Scientists may have figured out why so many people suffer from awful headaches after drinking wine, particularly red wine. Writing in Scientific Reports, researchers honed in on phenolic flavonoids, which are chemical compounds found in grapes that affect the taste, color and mouthfeel of wine.
Various types of wine contain various levels of flavonoids. Red wine, specifically, can contain 10 times the amount of flavonoids than its white counterpart, thus making the compounds a major culprit for causing immediate wine headaches.When consumed, the alcohol in wine is metabolized in the liver by enzymes to create acetate. First, the alcohol is converted to acetaldehyde. Then, acetaldehyde is converted to acetate.After running lab tests on more than a dozen compounds in red wine, researchers found that quercetin glucuronide (which is processed in the body from quercetin, a flavonol almost exclusively found in red wine) could effectively block the enzyme that converts acetaldehyde into acetate.
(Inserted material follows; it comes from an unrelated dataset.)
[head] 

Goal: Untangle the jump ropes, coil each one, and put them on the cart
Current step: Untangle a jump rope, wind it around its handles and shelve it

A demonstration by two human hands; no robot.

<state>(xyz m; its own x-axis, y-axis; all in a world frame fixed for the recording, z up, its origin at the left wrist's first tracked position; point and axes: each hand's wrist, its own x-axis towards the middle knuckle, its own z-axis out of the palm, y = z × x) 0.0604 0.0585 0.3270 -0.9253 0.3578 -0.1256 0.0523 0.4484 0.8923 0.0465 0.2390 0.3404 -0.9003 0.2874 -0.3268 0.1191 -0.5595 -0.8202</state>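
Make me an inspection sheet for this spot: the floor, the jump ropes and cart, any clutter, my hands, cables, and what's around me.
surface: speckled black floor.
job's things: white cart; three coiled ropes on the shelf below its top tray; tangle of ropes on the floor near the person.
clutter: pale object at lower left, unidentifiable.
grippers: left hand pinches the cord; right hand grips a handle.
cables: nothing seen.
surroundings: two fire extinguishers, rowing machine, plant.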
When the enzyme is blocked, toxic acetaldehyde builds up in the bloodstream, the researchers said. High levels of acetaldehyde, in turn, causes headaches, nausea, facial flushing and sweating. As for why some people are more prone to wine headaches than others, researchers said that information is still unclear. They are looking to conduct clinical trials soon in hopes of finding that answer.
“We think we are finally on the right track toward explaining this millennia-old mystery,” Morris Levin, the director of the Headache Center at the University of California, San Francisco, told The Guardian. “The next step is to test it scientifically on people who develop these headaches.”